Le dirigeant d'extrême droite, proche allié de Donald Trump, a semblé reprendre la rhétorique de l'administration Trump. "Les Colombiens d'abord, les Colombiens ensuite, les Colombiens en troisième, que ce soit clair pour tout le monde", a déclaré de la Espriella.
Le nouveau président colombien, Abelardo de la Espriella, a annoncé une offensive contre des milliers de migrants présents dans le pays sans titre de séjour.
Le président d'extrême droite a déclaré qu'il allait apporter des changements majeurs à la politique migratoire du pays, des mesures qui, selon lui, permettront de réduire la criminalité et de s'attaquer aux groupes criminels.
"Je n'accepterai aucun immigré en situation irrégulière, peu importe son origine", a déclaré De la Espriella dans une vidéo diffusée dimanche soir sur X, alors qu'il présidait une réunion de sécurité à Barranquilla.
"L'ordre donné aux services de l'immigration est clair : en priorité, ceux qui commettent des délits, puis ceux qui n'ont pas régularisé leur situation et qui devront être expulsés en temps voulu", a-t-il ajouté.
Lors de la réunion de dimanche, le nouveau président a semblé reprendre la rhétorique "America first" du président américain Donald Trump, auquel il est étroitement aligné.
"Les Colombiens d'abord, les Colombiens ensuite, les Colombiens encore, que ce soit bien clair pour tout le monde", a déclaré De la Espriella.
Le président colombien a indiqué que les procédures d'expulsion commenceraient cette semaine sur ordre présidentiel.
Ce durcissement touchera principalement les Vénézuéliens qui, au cours de la dernière décennie, ont fui le régime répressif et la crise économique de leur pays. Au total, près d'un cinquième de la population vénézuélienne a quitté le pays sur cette période.

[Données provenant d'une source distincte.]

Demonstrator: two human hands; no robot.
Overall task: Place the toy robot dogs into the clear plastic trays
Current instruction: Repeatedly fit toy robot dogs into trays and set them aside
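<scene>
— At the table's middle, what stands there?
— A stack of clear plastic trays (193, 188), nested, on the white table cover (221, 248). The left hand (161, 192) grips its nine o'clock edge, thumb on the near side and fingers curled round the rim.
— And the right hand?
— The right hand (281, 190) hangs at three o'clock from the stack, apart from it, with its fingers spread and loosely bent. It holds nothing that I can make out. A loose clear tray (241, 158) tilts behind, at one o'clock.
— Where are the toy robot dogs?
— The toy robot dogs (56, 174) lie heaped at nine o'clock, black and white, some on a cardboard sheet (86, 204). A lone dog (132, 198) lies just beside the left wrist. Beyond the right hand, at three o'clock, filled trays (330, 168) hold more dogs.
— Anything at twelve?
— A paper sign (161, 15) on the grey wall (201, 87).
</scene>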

La Colombie accueille une importante diaspora vénézuélienne. Selon les Nations unies, quelque 2,8 millions de Vénézuéliens vivaient en Colombie en août, dont plus de 527 000 en situation irrégulière.
La décision de De la Espriella marque un net changement par rapport à l'approche précédente de la Colombie en matière de migration. Le pays s'efforçait depuis longtemps d'accueillir et de protéger les migrants vénézuéliens, en leur offrant une voie vers la résidence permanente.
Pas plus tard qu'en juillet, le service national colombien de l'immigration indiquait avoir accordé des permis de séjour temporaires à environ 2,3 millions de Vénézuéliens en situation irrégulière dans le pays.
Cette mesure visait à aider les migrants et les réfugiés à obtenir un statut légal, tout en facilitant l'accès aux soins de santé et à un emploi déclaré. Elle s'inscrivait dans un dispositif mis en place en 2021 par le président de l'époque, Iván Duque, au plus fort de la crise migratoire vénézuélienne.
"Nous comprenons que le président veuille protéger les Colombiens", déclare Ana Karina García, directrice de Juntos Se Puede, une organisation qui vient en aide aux migrants vénézuéliens en Colombie. "Mais il n'est pas nécessaire de les protéger des migrants. Il a été démontré que les étrangers ne commettent pas davantage de crimes".